Results 1 to 9 of 9
  1. #1
    ron
    ron is offline Member
    Join Date
    Feb 2014
    Posts
    4
    Rep Power
    0

    Default Splitting a file of 5GBs into manageable chunks of 5MB

    Hi all,

    I am new to a Java. I have a small project where I have a file of 10 million records of data located under d:/test/orders.csv

    I would like to split this file into manageable file sizes of 5MB with the same name and be stored under a separate folder d:/test/output e.g
    orders1.csv
    orders2.csv
    orders3.csv
    ..............


    ordersn.csv

    Thanks,

    Ron

  2. #2
    SurfMan's Avatar
    SurfMan is offline Godlike
    Join Date
    Nov 2012
    Location
    The Netherlands
    Posts
    1,002
    Rep Power
    3

    Default Re: Splitting a file of 5GBs into manageable chunks of 5MB

    You can subclass a FileOutputStream, keep track of how many bytes you have written, then at a set threshold, start a new file.

    Edit: After writing this, I started creating an example.

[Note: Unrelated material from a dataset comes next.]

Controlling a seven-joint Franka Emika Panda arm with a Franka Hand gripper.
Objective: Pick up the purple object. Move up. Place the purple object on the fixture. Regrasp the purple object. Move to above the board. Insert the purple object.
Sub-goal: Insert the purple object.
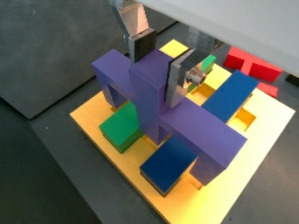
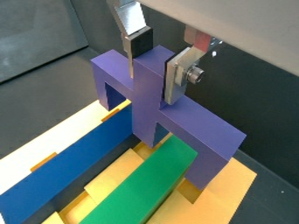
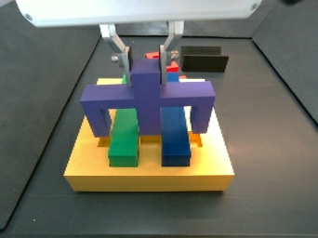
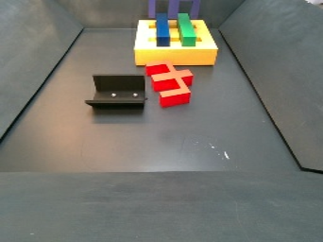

I am not sure it's a simple as I said it would be... :) I'll get back with an example.
    Last edited by SurfMan; 02-21-2014 at 12:46 AM.
    "It's not fixed until you stop calling the problem weird and you understand what was wrong." - gimbal2 2013

  3. #3
    SurfMan's Avatar
    SurfMan is offline Godlike
    Join Date
    Nov 2012
    Location
    The Netherlands
    Posts
    1,002
    Rep Power
    3

    Default Re: Splitting a file of 5GBs into manageable chunks of 5MB

    Apparently it *was* that easy. I whipped up an example you can use to build from. Others can do probably better, but I was bored anyway, so there you go.

    It's a simple OutputStream that keeps track of the size and delegates to FileOutputStreams creating new files as it goes. You should use it as the receiving end of a copy operation like you do with InputStreams and OutputStreams.

    Limitations: the buffersize should alwyas be smaller than the size of the destination files.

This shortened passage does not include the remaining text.